これらの知見を元に、坪田教授が会長をつとめる「ヒグマの会」はヒグマ管理のグランドデザインを昨年夏に北海道知事に提出しました。また、市民向けに「ヒグマノート」という小冊子も作成しました。坪田教授は、「ヒグマは駆除すべき」「駆除すべきではない」というどちらの声もあることが重要で、そのバランスの中からヒグマとの共存の方法が見えてくるだろう、とお話されました。
第4回「動物福祉から向き合う動物の生と死」2024.10.5(土)
大谷祐紀特任助教(One Healthリサーチセンター)
大谷特任助教は伴侶動物、いわゆるペットの動物福祉(アニマルウェルフェア)について講義をしました。イギリスを含めた欧州では法的に、一部の動物について動物福祉の向上をはかることが定められています。講義では関連する概念である「権利rights」「倫理ethics」「愛護aigo」を整理したうえで、動物福祉は「動物の身体的・精神的状態」であり、動物の利用を否定することなく、快・不快や欲求といった感情・感性を動物にも認めたうえで、よりよい状態をめざす立場、と定義しました。
さらに、動物福祉の基本原則として「5つの自由」が紹介されました。しかし、大谷特任助教は日本とイギリスの猫の飼い方を例として、日本では室内飼いが公的に推奨されている一方、イギリスでは外出を認めることが猫の「正常行動を発現する自由」の観点から重視されていることを調査データから示しました。安楽死についても日英で考え方が異なります。これらの背景にはリスク観や、どのように死や苦しみに向き合うべきか、といった文化的な背景があると指摘し、まだ発展途上の日本の動物福祉については熟議が必要だとまとめました。
第3回「古文書から紐解くツルと人の関係史」2024.9.28(土)
久井貴世准教授(文学研究院)
久井准教授は、理系と文系を融合した研究を行っています。元々野生動物管理学を学んでいましたが、学生時代に指導教員から北広島でのツルの捕獲に関する明治時代の史料を見せてもらったことがきっかけで、古文書を用いた研究に取り組むようになりました。
講演では、古文書に記載されている「鶴」の名称と現在の種名が一致しないことがある一方で、江戸時代の人々がツルの形態や体色を正確に観察・記録していたことが強調されました。
例えば、「黒鶴」と書かれたツルは現在のクロヅルではなく、ナベヅルであることが確認できます。また、タンチョウは北海道から沖縄まで広く分布していたことや、ツルが食用・飼育用に利用され、贈答品としても珍重されており、資源管理のための保全制度も存在していたことが示されました。
明治時代に激減してしまい、主に道東地域にしか生息していなかったタンチョウですが、近年は道央地域でも再びその姿が見られるようになっています。久井准教授は、人間はツルにとって危険な存在である一方で、ツルが利用できる環境を作る存在でもあるとし、今後私たちはかつての生息地に戻りつつあるタンチョウを特別な存在ではなく当たり前の存在として受け入れていくのが理想ではないか、とまとめました。

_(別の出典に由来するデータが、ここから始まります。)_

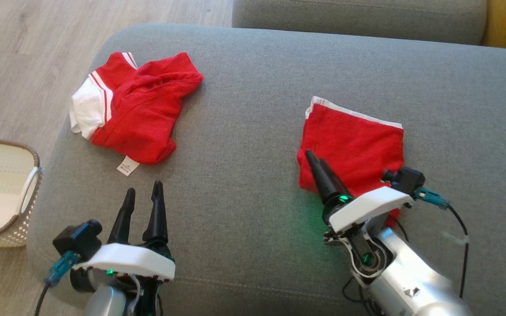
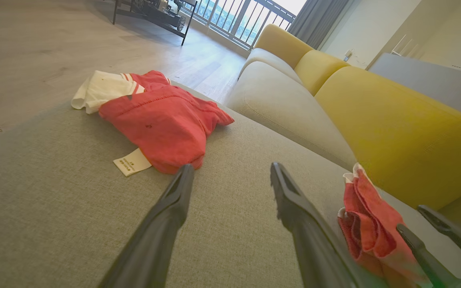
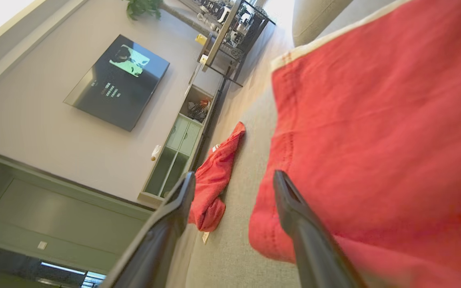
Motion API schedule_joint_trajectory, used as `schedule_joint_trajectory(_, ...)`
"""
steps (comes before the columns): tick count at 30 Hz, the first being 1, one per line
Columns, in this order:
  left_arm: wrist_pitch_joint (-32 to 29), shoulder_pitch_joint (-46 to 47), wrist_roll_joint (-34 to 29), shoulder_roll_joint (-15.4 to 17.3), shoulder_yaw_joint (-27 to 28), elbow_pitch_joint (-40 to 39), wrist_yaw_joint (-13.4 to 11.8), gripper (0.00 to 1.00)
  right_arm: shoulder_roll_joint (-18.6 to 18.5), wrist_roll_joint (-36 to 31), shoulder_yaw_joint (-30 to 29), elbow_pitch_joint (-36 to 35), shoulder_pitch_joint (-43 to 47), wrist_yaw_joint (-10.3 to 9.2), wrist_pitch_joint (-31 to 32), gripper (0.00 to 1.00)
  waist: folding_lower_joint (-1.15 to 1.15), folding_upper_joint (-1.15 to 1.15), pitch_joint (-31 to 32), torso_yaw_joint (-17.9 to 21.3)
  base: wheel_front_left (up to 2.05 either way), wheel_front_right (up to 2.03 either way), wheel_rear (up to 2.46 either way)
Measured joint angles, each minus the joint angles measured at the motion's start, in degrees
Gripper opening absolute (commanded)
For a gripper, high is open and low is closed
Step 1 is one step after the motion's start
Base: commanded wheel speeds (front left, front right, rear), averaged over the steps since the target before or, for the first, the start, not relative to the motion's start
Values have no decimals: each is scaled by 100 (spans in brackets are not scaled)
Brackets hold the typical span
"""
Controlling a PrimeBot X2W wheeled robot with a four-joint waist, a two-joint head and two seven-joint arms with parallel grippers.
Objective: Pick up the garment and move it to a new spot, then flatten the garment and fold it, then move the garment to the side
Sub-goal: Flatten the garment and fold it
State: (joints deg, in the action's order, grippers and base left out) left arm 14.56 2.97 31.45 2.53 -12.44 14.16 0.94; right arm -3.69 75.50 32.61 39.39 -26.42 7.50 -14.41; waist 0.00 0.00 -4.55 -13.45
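Note:
A folded red garment point(image 1: 354, 140) point(image 2: 364, 224) point(image 3: 374, 140) with a white edge lies flat on the right side of the grey sofa seat point(image 1: 244, 131). My right gripper point(image 3: 234, 175) is open at its near left corner, one dark finger point(image 1: 321, 175) resting over the fabric edge and nothing pinched between the jaws. A second red and white garment point(image 1: 143, 109) point(image 2: 162, 120) point(image 3: 214, 176) lies crumpled at the seat's far left. My left gripper point(image 1: 144, 188) point(image 2: 231, 168) hovers open and empty just short of that crumpled garment.
A woven basket point(image 1: 33, 175) stands on the wooden floor off the seat's left edge. A white label point(image 1: 128, 166) sticks out of the crumpled garment. Yellow back cushions point(image 2: 394, 132) rise behind the seat. Bare grey seat lies between the two garments.

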Motion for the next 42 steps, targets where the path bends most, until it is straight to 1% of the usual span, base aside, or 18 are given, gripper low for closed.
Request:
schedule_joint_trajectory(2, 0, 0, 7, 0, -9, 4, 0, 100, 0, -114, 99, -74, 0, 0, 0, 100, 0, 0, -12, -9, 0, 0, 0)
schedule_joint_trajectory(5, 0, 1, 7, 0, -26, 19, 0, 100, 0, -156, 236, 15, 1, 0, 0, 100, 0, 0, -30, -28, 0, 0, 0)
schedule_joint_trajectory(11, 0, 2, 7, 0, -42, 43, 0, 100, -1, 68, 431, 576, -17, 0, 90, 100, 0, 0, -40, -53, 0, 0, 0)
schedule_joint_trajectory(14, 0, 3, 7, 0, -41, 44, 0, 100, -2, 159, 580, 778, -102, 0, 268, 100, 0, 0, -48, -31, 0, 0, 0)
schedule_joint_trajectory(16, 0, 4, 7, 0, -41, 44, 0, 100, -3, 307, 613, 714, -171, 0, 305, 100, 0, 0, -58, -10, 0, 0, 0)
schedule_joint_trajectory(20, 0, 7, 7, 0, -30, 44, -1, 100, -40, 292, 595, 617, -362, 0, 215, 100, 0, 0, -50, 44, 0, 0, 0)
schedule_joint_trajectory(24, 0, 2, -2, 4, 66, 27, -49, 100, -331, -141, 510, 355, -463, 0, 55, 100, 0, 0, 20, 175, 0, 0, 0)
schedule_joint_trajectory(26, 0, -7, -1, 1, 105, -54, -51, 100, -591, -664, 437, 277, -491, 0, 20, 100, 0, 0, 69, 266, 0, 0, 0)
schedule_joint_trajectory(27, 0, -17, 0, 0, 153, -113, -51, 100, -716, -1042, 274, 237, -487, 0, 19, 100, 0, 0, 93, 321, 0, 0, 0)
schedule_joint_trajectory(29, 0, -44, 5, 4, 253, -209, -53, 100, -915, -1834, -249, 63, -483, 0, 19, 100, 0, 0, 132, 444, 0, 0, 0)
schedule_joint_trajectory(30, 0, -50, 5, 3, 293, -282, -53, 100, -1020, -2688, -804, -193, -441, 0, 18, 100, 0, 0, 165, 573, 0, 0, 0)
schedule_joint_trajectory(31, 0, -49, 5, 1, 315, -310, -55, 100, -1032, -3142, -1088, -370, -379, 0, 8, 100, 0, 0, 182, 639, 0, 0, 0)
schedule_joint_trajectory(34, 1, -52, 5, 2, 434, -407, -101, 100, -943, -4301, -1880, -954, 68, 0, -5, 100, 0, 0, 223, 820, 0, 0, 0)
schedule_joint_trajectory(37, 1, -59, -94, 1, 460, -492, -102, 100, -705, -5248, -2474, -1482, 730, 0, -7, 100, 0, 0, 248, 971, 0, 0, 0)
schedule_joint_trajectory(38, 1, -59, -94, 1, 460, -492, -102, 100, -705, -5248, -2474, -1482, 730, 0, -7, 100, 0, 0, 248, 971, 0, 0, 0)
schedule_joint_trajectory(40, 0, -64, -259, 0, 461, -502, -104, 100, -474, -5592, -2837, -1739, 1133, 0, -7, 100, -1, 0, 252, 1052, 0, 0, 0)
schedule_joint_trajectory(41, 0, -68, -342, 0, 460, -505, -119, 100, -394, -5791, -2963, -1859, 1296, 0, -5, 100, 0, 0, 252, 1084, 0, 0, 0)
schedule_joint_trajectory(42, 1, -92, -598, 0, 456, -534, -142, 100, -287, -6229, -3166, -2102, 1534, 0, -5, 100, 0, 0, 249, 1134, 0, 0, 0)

なお今回の講演はホームカミングデーの一環として一般公開されました。
第2回「街にすむキツネと人のお話」2024.9.21(土)
池田貴子特任講師(大学院教育推進機構)
池田特任講師は、都市キツネの研究をしながら、キツネが媒介するエキノコックス感染症の問題について、ビジュアルデザインや市民向けイベントという形で積極的に社会とコミュニケーションをしています。まず、池田特任講師は調査データから、札幌市では1990年代からキツネが市街地に出没していることや、トウキビも主要な餌としていることなどを示し、キツネと人間の生活が重なっていることを示しました。

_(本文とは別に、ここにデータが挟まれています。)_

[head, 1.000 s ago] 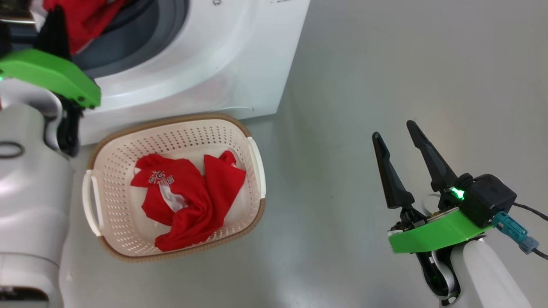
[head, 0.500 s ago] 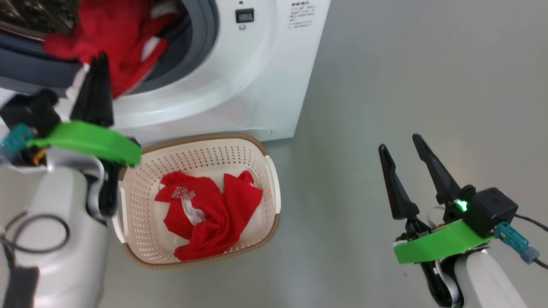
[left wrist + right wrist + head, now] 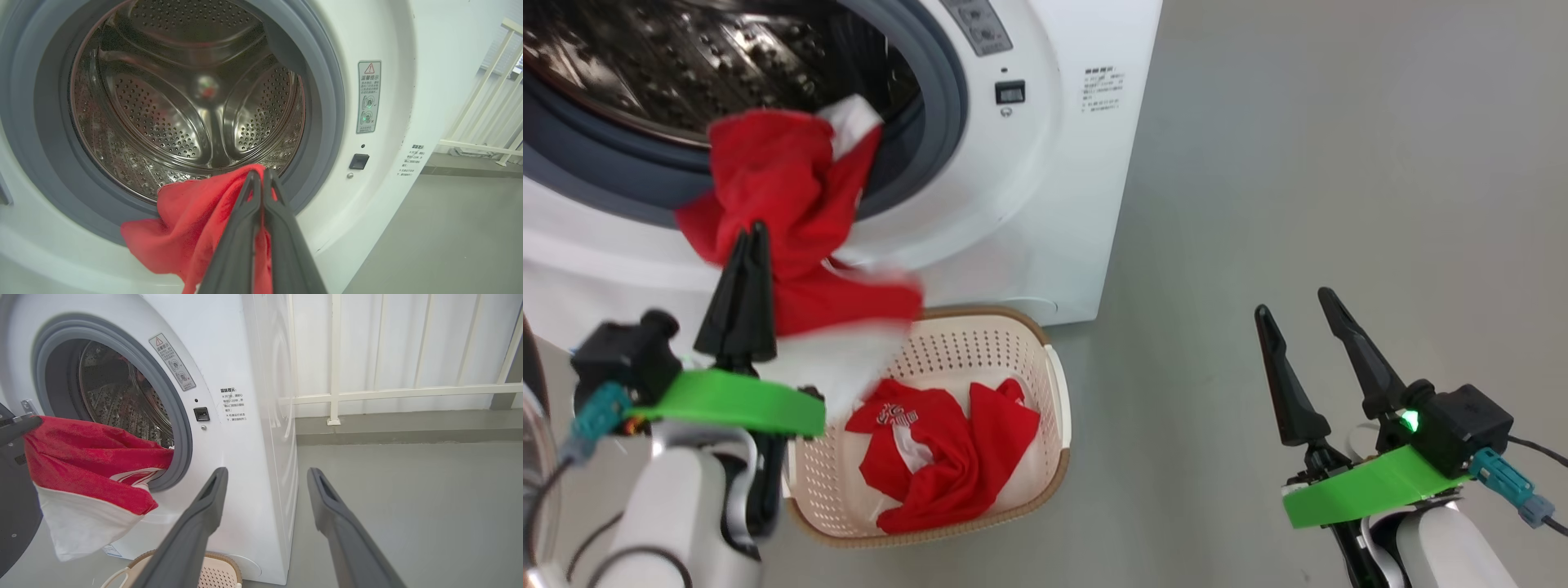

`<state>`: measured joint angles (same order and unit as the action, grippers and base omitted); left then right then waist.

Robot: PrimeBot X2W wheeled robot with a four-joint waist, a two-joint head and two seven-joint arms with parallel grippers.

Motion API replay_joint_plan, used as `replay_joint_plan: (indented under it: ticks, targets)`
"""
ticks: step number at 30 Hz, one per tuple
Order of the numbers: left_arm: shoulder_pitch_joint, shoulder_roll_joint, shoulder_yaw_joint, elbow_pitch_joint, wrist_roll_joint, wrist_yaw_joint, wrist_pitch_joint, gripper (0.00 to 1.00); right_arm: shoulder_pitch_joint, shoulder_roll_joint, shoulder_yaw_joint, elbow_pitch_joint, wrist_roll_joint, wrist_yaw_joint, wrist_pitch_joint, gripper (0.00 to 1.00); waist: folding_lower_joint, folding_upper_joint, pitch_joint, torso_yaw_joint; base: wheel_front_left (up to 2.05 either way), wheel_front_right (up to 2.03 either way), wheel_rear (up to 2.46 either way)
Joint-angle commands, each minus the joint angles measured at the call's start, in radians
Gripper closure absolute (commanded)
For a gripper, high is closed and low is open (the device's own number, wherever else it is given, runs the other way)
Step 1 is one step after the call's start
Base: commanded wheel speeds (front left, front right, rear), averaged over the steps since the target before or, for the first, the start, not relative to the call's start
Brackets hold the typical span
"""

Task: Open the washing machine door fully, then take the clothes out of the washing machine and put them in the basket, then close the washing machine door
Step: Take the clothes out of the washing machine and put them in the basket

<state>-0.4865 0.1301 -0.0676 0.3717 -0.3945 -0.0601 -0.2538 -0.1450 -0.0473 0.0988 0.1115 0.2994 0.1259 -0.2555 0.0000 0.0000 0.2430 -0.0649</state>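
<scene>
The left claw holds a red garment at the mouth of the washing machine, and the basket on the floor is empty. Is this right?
Not quite: the basket is not empty. The head view shows a red shirt lying in it. The left claw does hold a red garment at the washing machine's mouth.

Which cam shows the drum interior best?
Left wrist view: it looks straight into the drum, nearly the whole interior visible. Head view catches a slice at its top edge; right wrist view sees it obliquely, partly behind the red garment.
</scene>
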Motion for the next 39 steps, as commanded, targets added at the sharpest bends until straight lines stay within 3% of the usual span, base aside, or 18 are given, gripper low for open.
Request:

エキノコックス対策としては、駆虫薬を毎月まいてキツネに食べさせる方法もありますが、法規制や予算の問題ですべての市町村で実施されているわけではありません。また、都市ギツネへの餌やり問題もあります。さらにエキノコックスに感染するリスクの見積もりが難しく、対策の重み付け・価値が人によって異なります。このように都市ギツネの問題は科学だけでは解決できない問題だと池田特任講師は整理をしました。そして、「山に帰してあげたい」という声があるが、代々街にすむ都会っ子の都市ギツネに帰る山は無く、都市ギツネにとって人間とはお隣さんである、と講義を締めくくりました。